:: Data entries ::
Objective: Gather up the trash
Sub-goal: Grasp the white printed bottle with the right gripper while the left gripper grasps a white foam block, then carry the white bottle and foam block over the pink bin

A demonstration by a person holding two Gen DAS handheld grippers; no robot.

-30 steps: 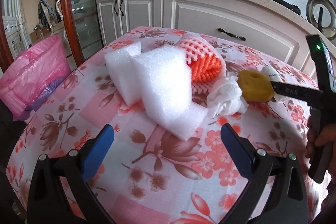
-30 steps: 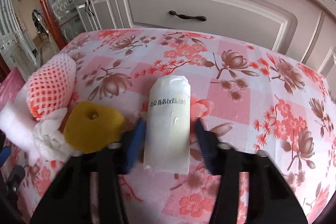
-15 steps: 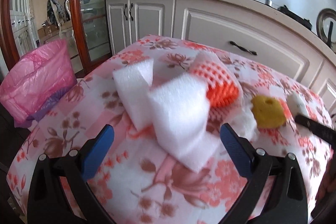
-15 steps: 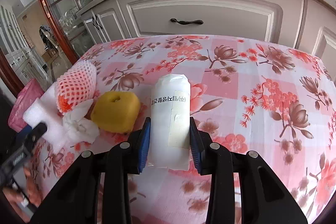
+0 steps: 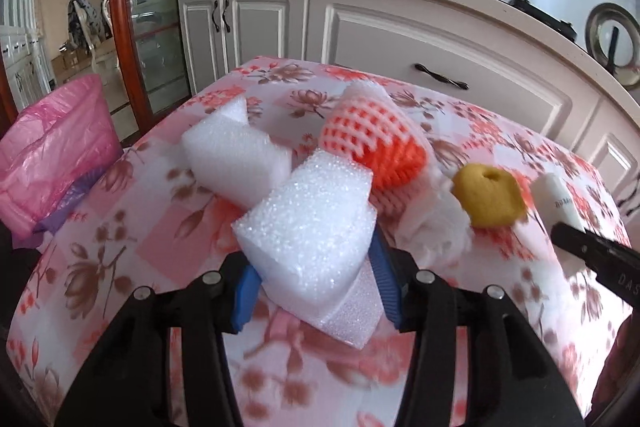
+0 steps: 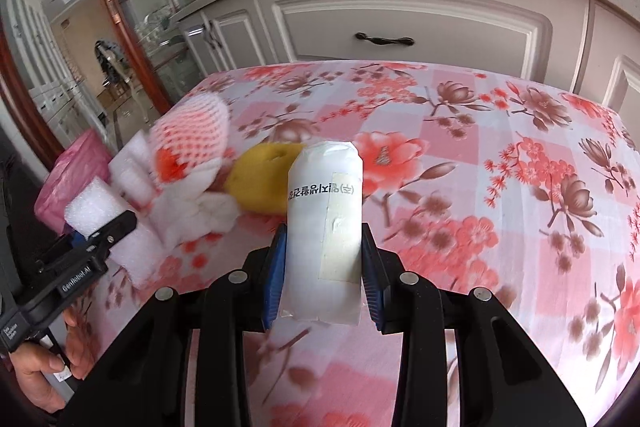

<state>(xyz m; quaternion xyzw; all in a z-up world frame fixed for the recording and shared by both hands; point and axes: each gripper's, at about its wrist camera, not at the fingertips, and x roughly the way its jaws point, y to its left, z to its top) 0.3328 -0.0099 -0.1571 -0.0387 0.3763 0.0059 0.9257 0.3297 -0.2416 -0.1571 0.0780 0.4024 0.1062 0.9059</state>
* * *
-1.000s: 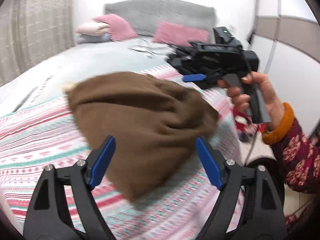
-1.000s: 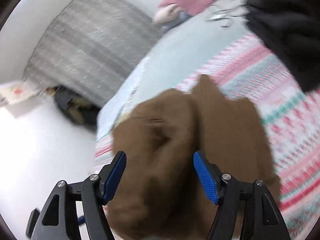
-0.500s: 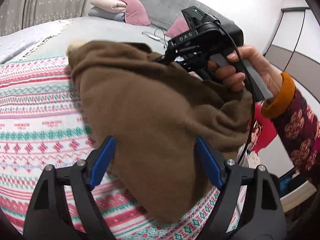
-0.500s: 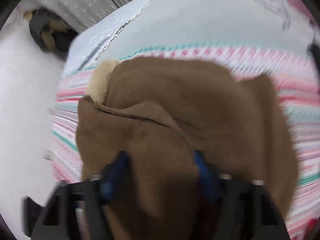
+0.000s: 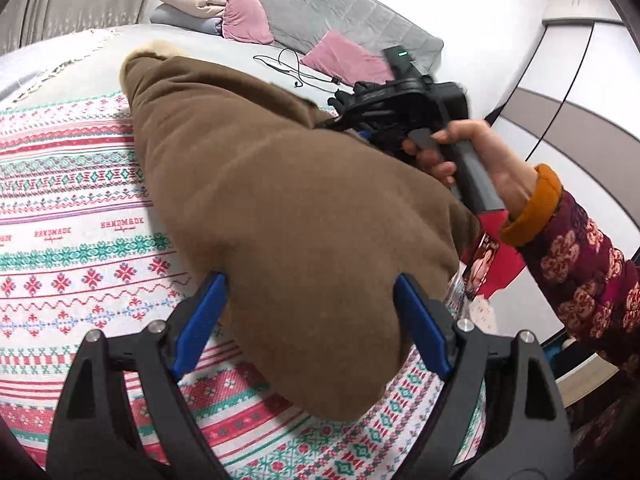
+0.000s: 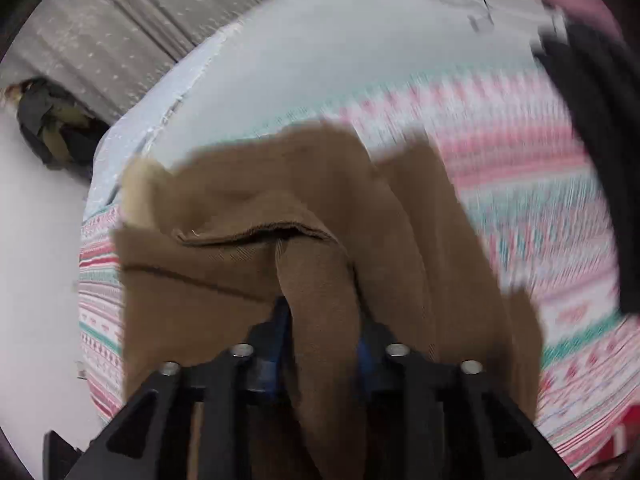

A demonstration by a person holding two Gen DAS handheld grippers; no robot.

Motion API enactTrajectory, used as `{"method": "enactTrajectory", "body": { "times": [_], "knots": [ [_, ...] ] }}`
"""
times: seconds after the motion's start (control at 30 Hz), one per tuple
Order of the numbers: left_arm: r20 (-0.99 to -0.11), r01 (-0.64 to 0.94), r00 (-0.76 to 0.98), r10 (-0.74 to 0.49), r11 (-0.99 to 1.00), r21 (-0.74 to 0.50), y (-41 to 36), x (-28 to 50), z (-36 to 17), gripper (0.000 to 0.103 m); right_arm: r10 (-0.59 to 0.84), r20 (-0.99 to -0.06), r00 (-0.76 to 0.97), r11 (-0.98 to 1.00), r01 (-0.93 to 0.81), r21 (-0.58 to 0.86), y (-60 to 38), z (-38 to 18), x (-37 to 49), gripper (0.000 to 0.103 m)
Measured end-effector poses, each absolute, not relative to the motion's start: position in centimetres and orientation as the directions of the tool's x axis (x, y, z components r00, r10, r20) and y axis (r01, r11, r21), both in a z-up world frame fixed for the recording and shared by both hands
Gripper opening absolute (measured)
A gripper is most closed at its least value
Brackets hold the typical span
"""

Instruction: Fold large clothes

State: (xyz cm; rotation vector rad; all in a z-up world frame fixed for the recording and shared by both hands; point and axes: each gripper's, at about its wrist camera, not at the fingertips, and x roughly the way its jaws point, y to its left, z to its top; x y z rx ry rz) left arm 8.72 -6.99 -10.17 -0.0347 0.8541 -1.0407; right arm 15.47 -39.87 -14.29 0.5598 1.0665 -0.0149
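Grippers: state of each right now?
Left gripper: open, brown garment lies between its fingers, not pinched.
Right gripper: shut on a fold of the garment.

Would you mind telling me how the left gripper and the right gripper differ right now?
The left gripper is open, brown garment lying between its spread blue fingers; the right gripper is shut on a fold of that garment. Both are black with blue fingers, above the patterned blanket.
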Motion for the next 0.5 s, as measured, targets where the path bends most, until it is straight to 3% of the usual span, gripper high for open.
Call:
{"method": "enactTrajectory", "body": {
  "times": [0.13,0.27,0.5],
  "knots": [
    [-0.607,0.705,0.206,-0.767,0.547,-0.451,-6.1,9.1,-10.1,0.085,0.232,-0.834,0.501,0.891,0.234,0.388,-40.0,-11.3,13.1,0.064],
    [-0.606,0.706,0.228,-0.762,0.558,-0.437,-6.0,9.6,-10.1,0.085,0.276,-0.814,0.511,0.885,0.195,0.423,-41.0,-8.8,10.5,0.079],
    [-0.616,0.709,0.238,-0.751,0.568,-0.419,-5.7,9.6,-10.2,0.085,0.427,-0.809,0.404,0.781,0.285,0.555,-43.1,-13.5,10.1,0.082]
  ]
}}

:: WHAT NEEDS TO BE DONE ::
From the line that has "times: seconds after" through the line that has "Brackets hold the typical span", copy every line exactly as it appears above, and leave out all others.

:: PROBLEM SOLUTION ::
times: seconds after the motion's start (control at 30 Hz), one per tuple
Order of the numbers: left_arm: r20 (-0.99 to -0.11), r01 (-0.64 to 0.94), r00 (-0.76 to 0.98), r10 (-0.74 to 0.49), r11 (-0.99 to 1.00), r21 (-0.74 to 0.50), y (-41 to 36), x (-28 to 50), z (-36 to 17), gripper (0.000 to 0.103 m); right_arm: r10 (-0.59 to 0.84), r20 (-0.99 to -0.06), r00 (-0.76 to 0.97), r11 (-0.98 to 1.00), r01 (-0.93 to 0.81), r21 (-0.58 to 0.86), y (-60 to 38), z (-38 to 18), x (-37 to 49), gripper (0.000 to 0.103 m)
Measured end-effector poses, each absolute, not relative to the motion's start: position in centimetres and orientation as the directions of the tool's x axis (x, y, z components r00, r10, r20) and y axis (r01, r11, r21), both in a z-up world frame fixed for the recording and shared by both hands
Gripper opening absolute (measured)
A gripper is most closed at its least value
Brackets hold the typical span

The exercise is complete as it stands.